1. Success Story

Hydroponic based Barton Breeze grows 28 varieties of fruits and vegetables

Dr. Sangeeta Soi
Dr. Sangeeta Soi

A software is developed where a device is clipped on the leaves and stem of each plant. The software is connected to the computers, and informs the user when a particular plant needs more nutrients or minerals 



What it is all about 

A Gurugram based company started by Shivendra Singh (31)  in 2016in Dubai, UAE, with a mission to bring technology innovation in the farming sector, focuses on Hydroponics which is a method of growing plants without soil by making use of mineral solutions. This is a method which reduces water consumption as well as induces yield.  

The main aim of the company was to give ‘clean food’ to its customers throughout the year, without being affected by the changing seasons. 

The man behind 

Shivendra who worked with the Landmark Group in Dubai after graduating from IIM Ahmedabad started working on a pilot project around hydroponics and set up two container farms in Dubai. As told, t was then he met Ratnakar Rai (49), an Agro Technologist, in an agri-tech meet. “We shared our thoughts on the need for hydroponic and clean food in India, and soon he joined me on my second research project,” says Shivendra. 

Ratnakar joined as the cofounder of the company as he specialized in Controlled Environment Agriculture with his branch already in India.  

Later on the requirement of a technical expert lead to the joining of  a new member, Dheeraj Joshi (35) who has over 14-years of experience working with software and automation companies in India, the UK and Singapore. 

The entry of Barton Breeze into Indian market took place in 2017. The company has developed six fully-automated farms within a year in four states namely Haryana, Rajasthan, Uttar Pradesh, and Uttarakhand. 

However, “Getting skilled operators was impossible, and we had to train and build our own ground staff team. We are now a team of six core members, supported by 14 field farms,” says Shivendra. He also reported that “The supplier base was limited, and so we developed products ourselves and encouraged vendors to develop a few” However, the journey wasn’t as easy for the team.  

Nutrient Film Technique channels, home gardening essentials, and consumables like plat nutrition, net pots, and grow media are the  five hydroponic products developed in-house. 

The startup is now a retail supplier of these products, and this “adds up to 15 percent of our revenue,” Shivendra adds. 

 Revenue source 

The company basically designs and fabricates automated farms for its clients which are then operated and marketed by the team on a yearly service agreement. Shivendra also added that, “The annual service agreement comes with a minimum annual return on investment of 30 percent. However, if a client wants to operate or market by themselves, they are open to do that." 

In India there are around 8 farms set up by Barton Breezetwo of which are operated by the company itself.
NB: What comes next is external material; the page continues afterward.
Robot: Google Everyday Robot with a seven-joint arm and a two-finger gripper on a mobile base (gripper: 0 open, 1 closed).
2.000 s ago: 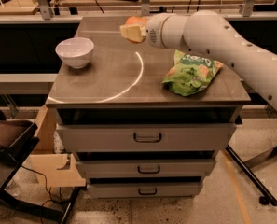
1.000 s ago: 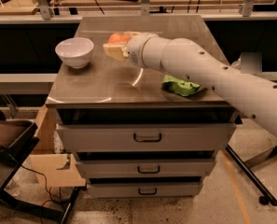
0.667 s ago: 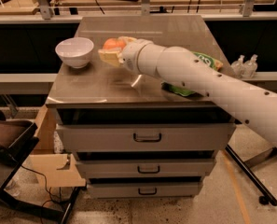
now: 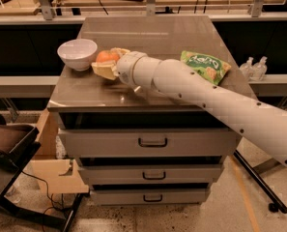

It is being visualised by the in-house trained staff.  Each of these farms follows a daily checklist standard operating procedure, and the agronomist team keeps an eye on the regular activities. 

“The  charge of  nine to 14 percent service fee on total sales revenue is being done  depending on the size of the farm and other parameters,” The average size of these farms is 1,000 sq mt.  The choice of crop is being decided by the marketing team which provides a seedling schedule to the farm supervisor in advance. After the first harvest, the farm itself takes care of all the operational expenses. 

 Some of Barton Breeze’s key clientele include Hero Steel, True Leaf, Milkbasket, Naffaq, and JVL. The startup has also developed a low-cost Home Growing Kit’to enable consumers to grow their food with minimal time and investment. 

Presently, Barton Breeze operates eight farms in India, two farms in Dubai, and does consultation in Qatar. 

 Planning and execution 

As quoted by Shivendra Rs 2,500 per sq mt is required to to develop a fully-automated hydroponic farm, and an additional Rs 1,400 per sq mt for the polyhouse construction. Amount gradually reduces with decrease in farm size. It takes up to two months to build an automated farm, including a polyhouse. 

with a CAGR of 300 percent in 2018since 2017 the company has generated Rs 1.8 crore in revenue  and in financial year 2019 based on the expansion plans they are targeting a revenue of Rs 10 crore in financial year 2019, at a CAGR of 800 percent,” 

Initially supported  each farm now takes care of its operational expenses by selling the produce. 

Future plans 

Growing at the rate of 18.1 percent between 2016 to 2023, According to Stratistics MRC, the global hydroponics market will reach $724.87 million by 2023.  At present, startups like Goa-based BitMantis Innovation, Himachal Pradesh-based Junga FreshnGreen, and  Chennai based future farms are working in the hydroponics farming sector. 

However, Barton Breeze is “not just a hydroponic farm developer, but also a farmer and a retailer,” says Shivendra. 

As for future, Barton Breeze wants to build automated terrace farms on residential towers and commercial buildingsThis will allow consumers to directly have access to clean and fresh food, free from pesticide and harmful chemicals.